In [14]:
import numpy as np
from sklearn.mixture import GMM
from sklearn.cross_validation import StratifiedKFold
import itertools
from scipy import linalg

In [2]:
mfcc_original_train = np.loadtxt('mfcc_original_train.txt')

mfcc_spoof_train = np.loadtxt('mfcc_spoof_train.txt')

mfcc_original_develop = np.loadtxt('mfcc_original_dev.txt')

mfcc_spoof_develop = np.loadtxt('mfcc_spoof_dev.txt')

mfcc_original_test = np.loadtxt('mfcc_original_eva.txt')

mfcc_spoof_test = np.loadtxt('mfcc_spoof_eva.txt')

In [15]:
mfcc_original_train = np.loadtxt('N:\Science\Antispoofing Research (ipython notebook)\gmm t-sne\mfcc_all\mfcc_train_human.txt')

mfcc_spoof_train = np.loadtxt('N:\Science\Antispoofing Research (ipython notebook)\gmm t-sne\mfcc_all\mfcc_spoof_train.txt')

mfcc_original_develop = np.loadtxt('N:\Science\Antispoofing Research (ipython notebook)\gmm t-sne\mfcc_all\mfcc_dev_human.txt')

mfcc_spoof_develop = np.loadtxt('N:\Science\Antispoofing Research (ipython notebook)\gmm t-sne\mfcc_all\mfcc_spoof_dev.txt')

mfcc_original_test = np.loadtxt('N:\Science\Antispoofing Research (ipython notebook)\gmm t-sne\mfcc_all\mfcc_eva_human.txt')
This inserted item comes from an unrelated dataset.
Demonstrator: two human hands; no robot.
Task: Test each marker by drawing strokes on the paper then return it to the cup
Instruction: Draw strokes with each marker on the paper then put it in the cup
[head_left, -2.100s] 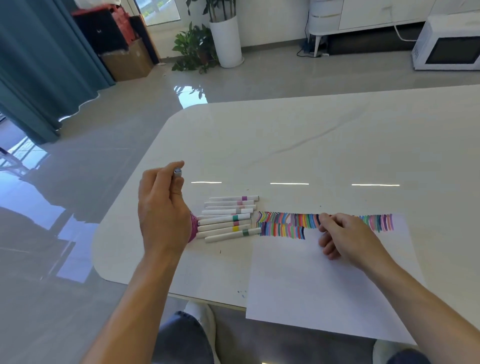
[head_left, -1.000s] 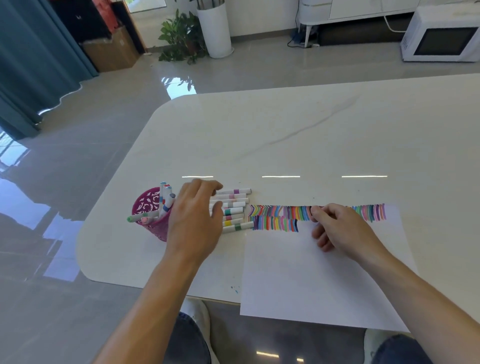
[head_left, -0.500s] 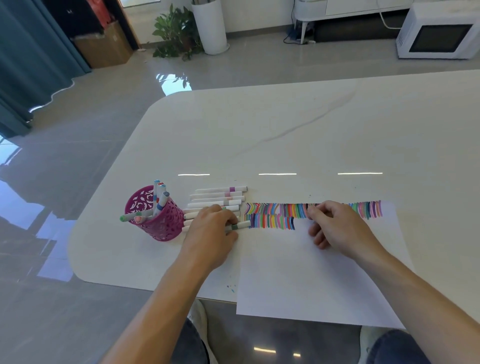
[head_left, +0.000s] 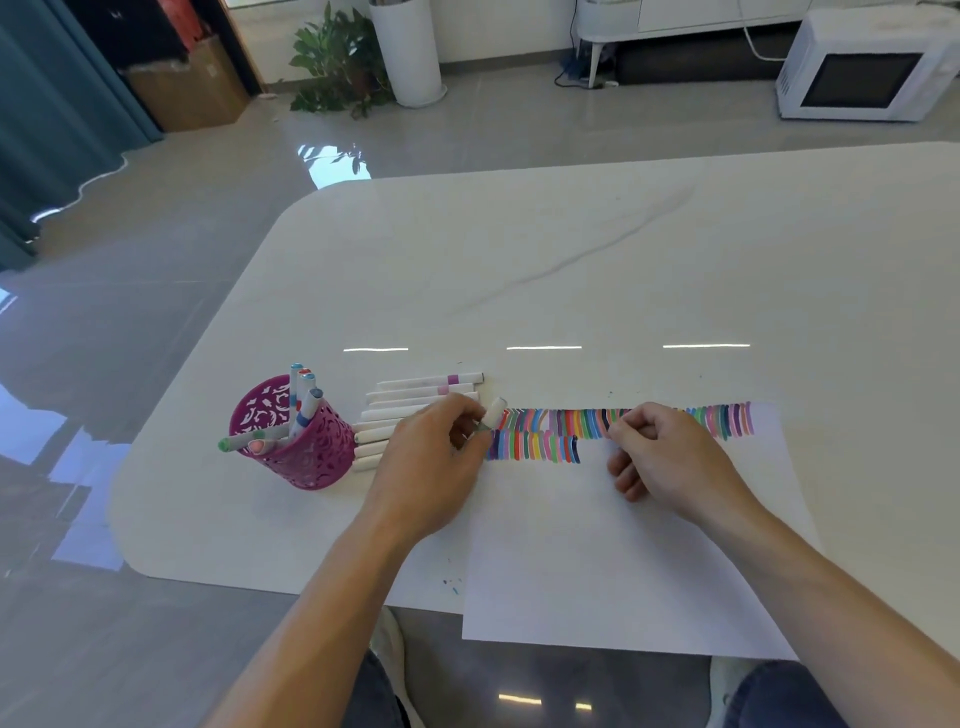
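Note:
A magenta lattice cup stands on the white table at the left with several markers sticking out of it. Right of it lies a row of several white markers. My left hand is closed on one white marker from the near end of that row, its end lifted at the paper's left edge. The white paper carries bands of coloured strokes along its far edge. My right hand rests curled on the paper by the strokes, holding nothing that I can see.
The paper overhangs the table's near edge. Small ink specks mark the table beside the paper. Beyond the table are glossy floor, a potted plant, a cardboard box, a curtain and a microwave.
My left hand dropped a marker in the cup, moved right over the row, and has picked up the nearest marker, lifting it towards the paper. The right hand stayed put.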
mfcc_spoof_test = np.loadtxt('N:\Science\Antispoofing Research (ipython notebook)\gmm t-sne\mfcc_all\mfcc_spoof_eva.txt')

# Train set

In [16]:
X_train = np.concatenate([mfcc_original_train, mfcc_spoof_train]) 
y_train = np.concatenate([np.zeros((mfcc_original_train.shape[0])), np.ones((mfcc_spoof_train.shape[0]))]).astype('int')

# Development set 

In [17]:
X_develop = np.concatenate([mfcc_original_develop, mfcc_spoof_develop]) 
y_develop = np.concatenate([np.zeros((mfcc_original_develop.shape[0])), np.ones((mfcc_spoof_develop.shape[0]))]).astype('int')


# Test set

In [18]:
X_test = np.concatenate([mfcc_original_test, mfcc_spoof_test]) 
y_test = np.concatenate([np.zeros((mfcc_original_test.shape[0])), np.ones((mfcc_spoof_test.shape[0]))]).astype('int')


In [6]:
def computeUBM(ubm_model, data):
    ###########################################
    # ubm_model - gmm-represent distribution of our model
    # data - samples, which will correct ubm-model
    ###############################################

    xdim = data.shape[1]
    M = ubm_model.n_components

    ###############################################################
    #    ubm_means: means of the ubm <number array>               #
    #    ubm_covars: covariances of the ubm <number array>        #
    #    ubm_weights: weights of the ubm <number array>           #
    #    new_means: means adapted from the ubm <number array>     #
    #    new_weights: weights adapted from the ubm <number array> #
    ###############################################################

    # Copy parameters GMM-model
    ubm_weights = ubm_model.weights_
    ubm_means = ubm_model.means_
    ubm_covars = ubm_model.covars_

    ###################################################################
    # for X = {x_1, ..., x_T}                                         #
    # P(i|x_t) = w_i * p_i(x_t) / sum_j=1_M(w_j * P_j(x_t))           #
    ###################################################################

    posterior_prob = ubm_model.predict_proba(data)
    pr_i_xt = (ubm_weights * posterior_prob) / np.asmatrix(np.sum(ubm_weights \
                                                                  * posterior_prob, axis=1)).T

    n_i = np.asarray(np.sum(pr_i_xt, axis=0)).flatten()  # [M, ]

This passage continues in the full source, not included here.